This is a code package is related to the follow scientific article:
Emil Björnson, Luca Sanguinetti, Marios Kountouris, “Deploying Dense Networks for Maximal Energy Efficiency: Small Cells Meet Massive MIMO,” IEEE Journal on Selected Areas in Communications, vol. 34, no. 4, pp. 832-847, April 2016.
The package contains a simulation environment, based on Matlab, that reproduces all the numerical results and figures in the article. We encourage you to also perform reproducible research!

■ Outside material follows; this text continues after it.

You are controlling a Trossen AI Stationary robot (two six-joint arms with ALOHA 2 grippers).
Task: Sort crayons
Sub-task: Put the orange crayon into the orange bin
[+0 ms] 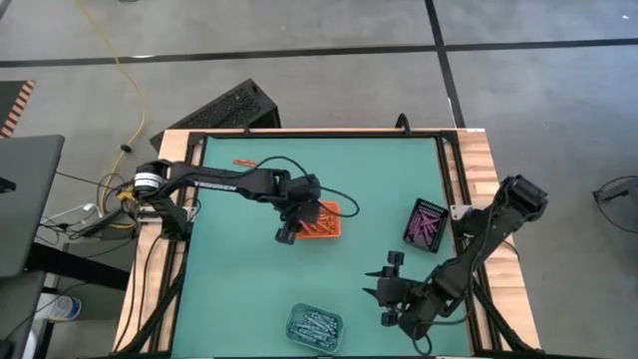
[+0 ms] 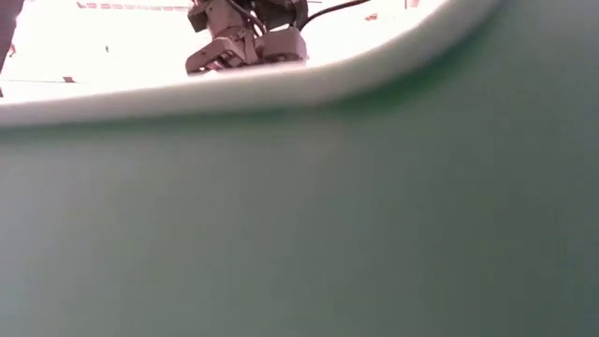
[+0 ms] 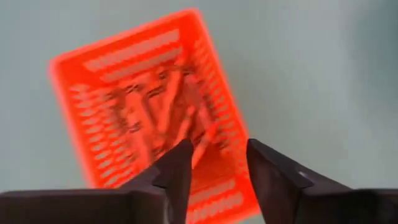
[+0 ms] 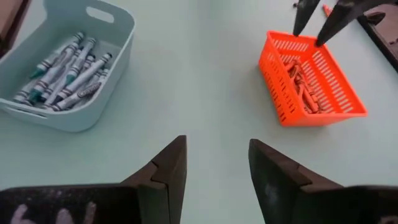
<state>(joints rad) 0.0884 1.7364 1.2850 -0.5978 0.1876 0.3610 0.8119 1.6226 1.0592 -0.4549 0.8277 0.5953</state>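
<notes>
An orange tray (image 3: 149,93) holds several orange-red crayons (image 4: 301,81). My left gripper (image 3: 219,146) hangs open just above this tray's left rim (image 1: 295,225). An orange stick (image 3: 204,144) shows blurred in the gap by its fingertips, over the tray. A blue-grey tray (image 4: 62,68) near the front edge holds blue-grey crayons. A dark tray (image 1: 427,222) on the right holds purple ones. My right gripper (image 4: 216,146) stands open over bare mat between those two trays (image 1: 377,282), with nothing between its fingers. One orange crayon (image 1: 244,162) lies alone on the mat at the far left.
The green mat (image 1: 239,279) has bare room at the left and in the middle. A wooden frame (image 1: 478,160) borders it. In the low view a raised fold of the mat (image 2: 299,206) fills most of the picture.
</notes>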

How would a cellular network designed for maximal energy efficiency look like? To answer this fundamental question, tools from stochastic geometry are used in this paper to model future cellular networks and obtain a new lower bound on the average uplink spectral efficiency. This enables us to formulate a tractable uplink energy efficiency (EE) maximization problem and solve it analytically with respect to the density of base stations (BSs), the transmit power levels, the number of BS antennas and users per cell, and the pilot reuse factor. The closed-form expressions obtained from this general EE maximization framework provide valuable insights on the interplay between the optimization variables, hardware characteristics, and propagation environment. Small cells are proved to give high EE, but the EE improvement saturates quickly with the BS density. Interestingly, the maximal EE is achieved by also equipping the BSs with multiple antennas and operate in a "massive MIMO" fashion, where the array gain from coherent detection mitigates interference and the multiplexing of many users reduces the energy cost per user.
The article contains 6 simulation figures, numbered from 2 to 7. These are generated by the Matlab scripts simulationFigure2.m, simulationFigures3and4.m, simulationFigure5.m, and simulationFigures6and7.m. The package also contains the Matlab script generateMonteCarlo.m that pregenerates Monte-Carlo simulation results, which are used in simulationFigure2.m to generate Figure 2.
See each file for further documentation.
E.~Bj"ornson was supported by ELLIIT and an Ingvar Carlsson Award. L.~Sanguinetti was funded by the People Programme (Marie Curie Actions) FP7 PIEF-GA-2012-330731 Dense4Green and was also supported by the ERC Starting Grant 305123 MORE.
This code package is licensed under the GPLv2 license. If you in any way use this code for research that results in publications, please cite our original article listed above.